▶ EXERCISE BRIEF: First find the line with "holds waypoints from" in the entries below, then set down exactly every line through the line with "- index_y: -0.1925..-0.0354", that line included.

SUPPLIED MATERIAL START

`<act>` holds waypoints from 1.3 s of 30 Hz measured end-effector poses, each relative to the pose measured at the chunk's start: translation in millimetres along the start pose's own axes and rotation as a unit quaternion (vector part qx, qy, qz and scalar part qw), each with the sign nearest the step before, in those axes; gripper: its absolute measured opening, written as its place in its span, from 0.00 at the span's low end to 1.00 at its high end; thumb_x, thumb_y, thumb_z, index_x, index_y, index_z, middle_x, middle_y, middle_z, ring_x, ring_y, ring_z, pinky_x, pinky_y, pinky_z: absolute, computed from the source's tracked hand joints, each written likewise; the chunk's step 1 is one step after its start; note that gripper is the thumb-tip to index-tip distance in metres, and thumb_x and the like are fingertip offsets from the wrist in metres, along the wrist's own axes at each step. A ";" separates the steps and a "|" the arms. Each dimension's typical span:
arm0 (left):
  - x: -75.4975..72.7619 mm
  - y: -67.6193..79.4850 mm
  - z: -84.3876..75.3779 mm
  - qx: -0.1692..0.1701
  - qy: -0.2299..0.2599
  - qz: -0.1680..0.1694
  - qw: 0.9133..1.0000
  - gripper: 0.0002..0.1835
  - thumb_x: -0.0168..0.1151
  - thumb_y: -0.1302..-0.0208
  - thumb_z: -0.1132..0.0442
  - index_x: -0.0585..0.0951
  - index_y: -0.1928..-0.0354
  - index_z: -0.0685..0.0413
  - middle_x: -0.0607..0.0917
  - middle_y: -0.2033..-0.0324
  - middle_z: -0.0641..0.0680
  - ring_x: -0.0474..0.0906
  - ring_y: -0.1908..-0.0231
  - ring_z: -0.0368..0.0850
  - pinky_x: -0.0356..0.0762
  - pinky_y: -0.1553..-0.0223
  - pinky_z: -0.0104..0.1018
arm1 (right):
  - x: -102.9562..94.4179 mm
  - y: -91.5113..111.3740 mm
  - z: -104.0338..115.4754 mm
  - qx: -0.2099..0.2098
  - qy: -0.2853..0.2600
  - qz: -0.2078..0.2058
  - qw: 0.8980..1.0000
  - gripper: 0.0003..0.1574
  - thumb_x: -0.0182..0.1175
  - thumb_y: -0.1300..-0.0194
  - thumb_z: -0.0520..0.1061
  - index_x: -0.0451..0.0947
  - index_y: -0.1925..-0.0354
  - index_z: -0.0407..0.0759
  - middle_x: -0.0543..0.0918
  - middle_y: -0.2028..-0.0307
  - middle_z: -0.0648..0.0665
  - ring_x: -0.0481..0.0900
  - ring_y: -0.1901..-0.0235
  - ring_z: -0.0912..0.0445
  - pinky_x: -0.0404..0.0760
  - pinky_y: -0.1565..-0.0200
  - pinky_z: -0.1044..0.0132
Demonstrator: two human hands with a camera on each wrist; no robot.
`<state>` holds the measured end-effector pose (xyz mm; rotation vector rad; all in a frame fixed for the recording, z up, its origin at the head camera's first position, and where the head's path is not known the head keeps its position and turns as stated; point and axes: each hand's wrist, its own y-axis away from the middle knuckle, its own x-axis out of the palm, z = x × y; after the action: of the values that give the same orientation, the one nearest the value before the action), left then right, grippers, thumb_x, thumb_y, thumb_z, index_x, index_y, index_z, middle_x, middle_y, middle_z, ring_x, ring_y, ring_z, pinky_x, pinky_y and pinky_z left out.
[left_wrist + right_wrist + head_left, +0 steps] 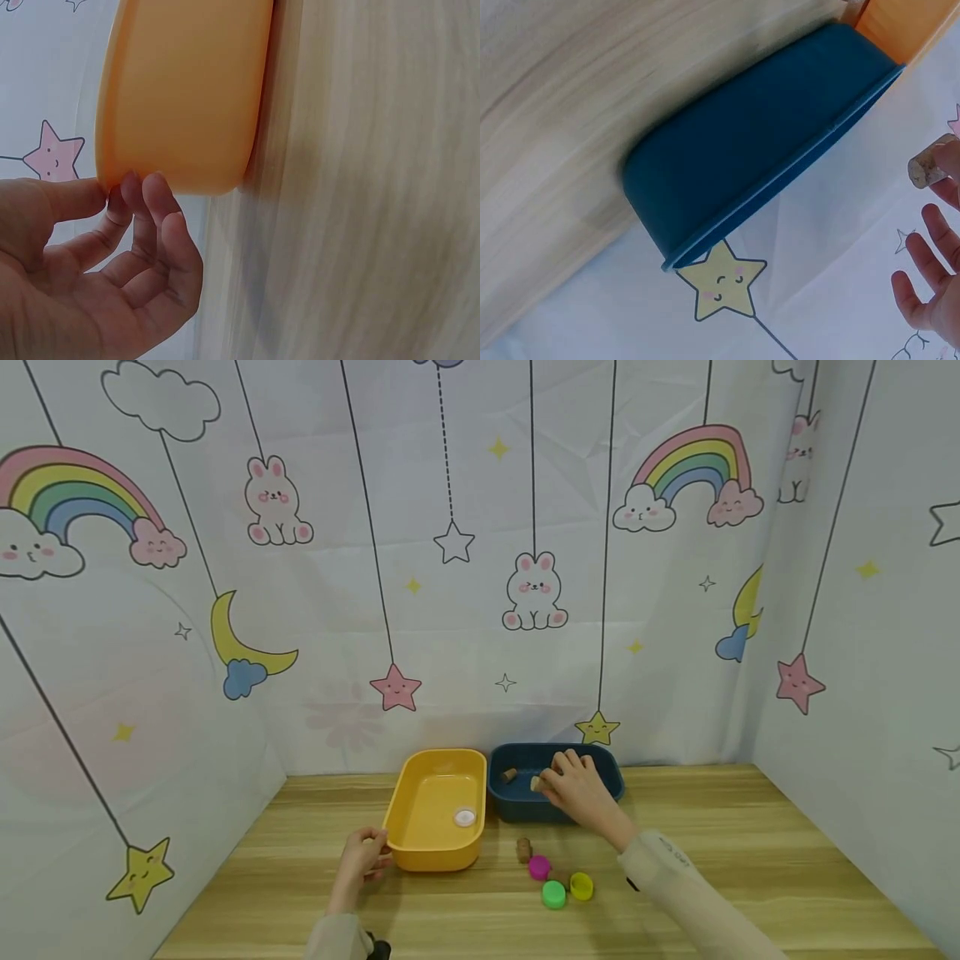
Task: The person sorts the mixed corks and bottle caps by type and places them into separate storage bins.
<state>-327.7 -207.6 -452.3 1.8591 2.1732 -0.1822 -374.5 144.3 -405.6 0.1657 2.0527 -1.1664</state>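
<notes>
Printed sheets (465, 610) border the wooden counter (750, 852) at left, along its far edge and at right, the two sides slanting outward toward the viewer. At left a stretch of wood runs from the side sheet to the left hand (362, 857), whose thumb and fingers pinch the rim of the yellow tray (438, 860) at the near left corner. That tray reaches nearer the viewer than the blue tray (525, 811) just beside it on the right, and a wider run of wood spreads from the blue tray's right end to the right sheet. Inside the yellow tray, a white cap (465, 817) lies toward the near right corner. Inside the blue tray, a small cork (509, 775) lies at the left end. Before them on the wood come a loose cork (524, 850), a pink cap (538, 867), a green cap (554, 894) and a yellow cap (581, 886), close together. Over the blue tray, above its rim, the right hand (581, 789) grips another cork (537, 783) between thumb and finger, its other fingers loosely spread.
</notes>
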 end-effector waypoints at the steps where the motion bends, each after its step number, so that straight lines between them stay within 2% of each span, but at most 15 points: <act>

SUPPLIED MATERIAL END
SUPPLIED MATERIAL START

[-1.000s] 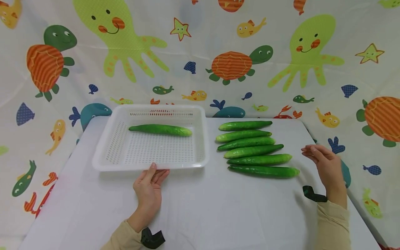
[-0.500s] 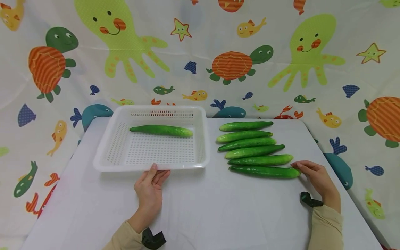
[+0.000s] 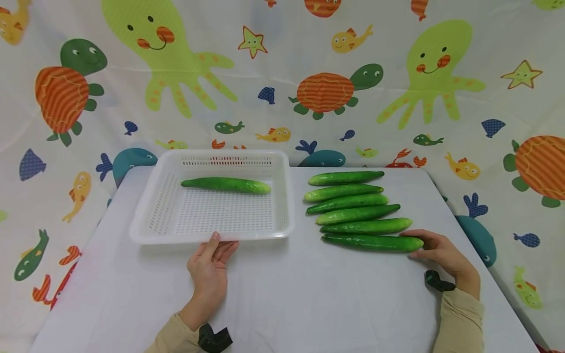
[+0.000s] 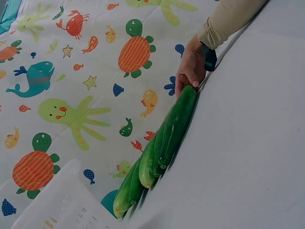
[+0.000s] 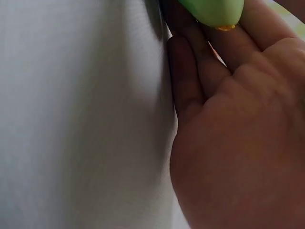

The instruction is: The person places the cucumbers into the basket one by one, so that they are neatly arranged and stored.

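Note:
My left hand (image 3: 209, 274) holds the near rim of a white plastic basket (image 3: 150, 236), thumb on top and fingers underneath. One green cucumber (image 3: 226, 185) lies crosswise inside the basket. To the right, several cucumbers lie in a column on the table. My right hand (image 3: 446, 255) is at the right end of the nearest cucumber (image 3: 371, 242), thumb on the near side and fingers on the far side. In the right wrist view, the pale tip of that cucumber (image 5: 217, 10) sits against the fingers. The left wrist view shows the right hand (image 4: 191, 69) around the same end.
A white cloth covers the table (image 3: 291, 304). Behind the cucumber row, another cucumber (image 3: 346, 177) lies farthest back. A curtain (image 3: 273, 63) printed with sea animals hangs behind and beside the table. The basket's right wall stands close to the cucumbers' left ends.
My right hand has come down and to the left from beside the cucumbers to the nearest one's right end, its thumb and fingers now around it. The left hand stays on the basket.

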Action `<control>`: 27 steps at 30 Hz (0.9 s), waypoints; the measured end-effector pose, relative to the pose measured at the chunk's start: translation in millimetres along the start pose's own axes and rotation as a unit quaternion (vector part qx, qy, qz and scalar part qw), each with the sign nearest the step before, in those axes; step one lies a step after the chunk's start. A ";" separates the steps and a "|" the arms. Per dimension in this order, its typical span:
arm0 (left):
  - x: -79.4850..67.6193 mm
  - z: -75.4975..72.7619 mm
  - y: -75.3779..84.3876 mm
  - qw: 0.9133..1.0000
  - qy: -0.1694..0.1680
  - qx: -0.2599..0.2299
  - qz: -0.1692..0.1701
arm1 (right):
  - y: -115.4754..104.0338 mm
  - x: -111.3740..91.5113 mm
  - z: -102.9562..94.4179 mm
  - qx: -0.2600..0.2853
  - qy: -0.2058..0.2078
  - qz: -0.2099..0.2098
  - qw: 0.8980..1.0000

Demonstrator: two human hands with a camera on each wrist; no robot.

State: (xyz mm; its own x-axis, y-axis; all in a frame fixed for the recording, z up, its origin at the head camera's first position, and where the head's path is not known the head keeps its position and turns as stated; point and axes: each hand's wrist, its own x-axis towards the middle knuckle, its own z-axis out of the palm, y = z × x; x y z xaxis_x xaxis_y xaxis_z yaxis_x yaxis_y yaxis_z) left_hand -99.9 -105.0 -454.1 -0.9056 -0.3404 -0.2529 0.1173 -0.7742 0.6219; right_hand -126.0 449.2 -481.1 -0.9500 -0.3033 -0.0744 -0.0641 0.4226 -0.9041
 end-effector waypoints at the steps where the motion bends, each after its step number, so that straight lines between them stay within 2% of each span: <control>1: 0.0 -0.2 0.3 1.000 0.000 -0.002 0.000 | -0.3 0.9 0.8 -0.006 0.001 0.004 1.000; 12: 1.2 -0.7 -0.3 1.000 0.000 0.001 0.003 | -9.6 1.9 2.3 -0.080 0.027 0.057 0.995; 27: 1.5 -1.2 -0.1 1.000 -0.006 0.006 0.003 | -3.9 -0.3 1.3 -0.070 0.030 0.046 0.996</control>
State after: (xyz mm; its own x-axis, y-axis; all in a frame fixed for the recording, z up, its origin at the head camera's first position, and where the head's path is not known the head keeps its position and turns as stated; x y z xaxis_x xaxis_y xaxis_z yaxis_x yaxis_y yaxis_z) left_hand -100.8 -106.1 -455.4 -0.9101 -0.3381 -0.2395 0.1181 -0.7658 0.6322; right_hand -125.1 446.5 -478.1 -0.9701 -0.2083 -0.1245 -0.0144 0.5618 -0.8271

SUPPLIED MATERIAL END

▶ WRITTEN ANSWER:
`<act>` holds waypoints from 1.3 s of 30 Hz measured end-effector poses, each relative to the pose measured at the chunk's start: translation in millimetres along the start pose's own axes and rotation as a unit quaternion (vector part qx, qy, qz and scalar part qw), each with the sign nearest the step before, in those axes; gripper: its absolute measured opening, written as its place in its span, from 0.00 at the span's low end to 1.00 at its high end; thumb_x, thumb_y, thumb_z, index_x, index_y, index_z, middle_x, middle_y, middle_z, ring_x, ring_y, ring_z, pinky_x, pinky_y, pinky_z: absolute, computed from the source's tracked hand joints, each written likewise; the chunk's step 1 is one step after its start; note that gripper is the thumb-tip to index-tip distance in metres, and thumb_x and the like are fingertip offsets from the wrist in metres, along the wrist's own axes at each step. A ";" separates the steps and a "|" the arms. Each dimension's typical span:
arm0 (left):
  - x: -75.4975..72.7619 mm
  - y: -67.6193..79.4850 mm
  - z: -84.3876..75.3779 mm
  - qx: -0.1692..0.1701
  - qy: -0.2299..0.2599
  - qz: -0.1680..0.1694
  - qw: 0.9133..1.0000
  - gripper: 0.0002..0.1835
  - thumb_x: -0.0168..0.1151
  - thumb_y: -0.1302..-0.0208
  - thumb_z: -0.1132..0.0442
  - index_x: -0.0585..0.0951
  - index_y: -0.1928..-0.0354
  - index_z: -0.0685..0.0413
  - middle_x: -0.0607..0.0917
  - middle_y: -0.2033..-0.0324
  - middle_z: -0.0641..0.0680
  - ring_x: -0.0474..0.0906
  - ring_y: -0.1908..-0.0231
  - ring_z: -0.0368..0.0850
  - pinky_x: -0.0356..0.0762
  - pinky_y: -0.1553..-0.0223
  - pinky_z: -0.0104..0.1018
arm1 (right):
  - x: -102.9562..94.4179 mm
  - y: -91.5113..111.3740 mm
  - z: -104.0338..115.4754 mm
  - qx: -0.2099..0.2098
  - qy: -0.2853..0.2600
  - qz: -0.2078..0.2058
  - qw: 0.8980..1.0000
  - gripper: 0.0003..0.1574
  - thumb_x: -0.0182..0.1175
  - thumb_y: -0.1300..-0.0194
  - thumb_z: -0.0520..0.1061
  - index_x: -0.0451..0.0947
  - index_y: -0.1925..-0.0354

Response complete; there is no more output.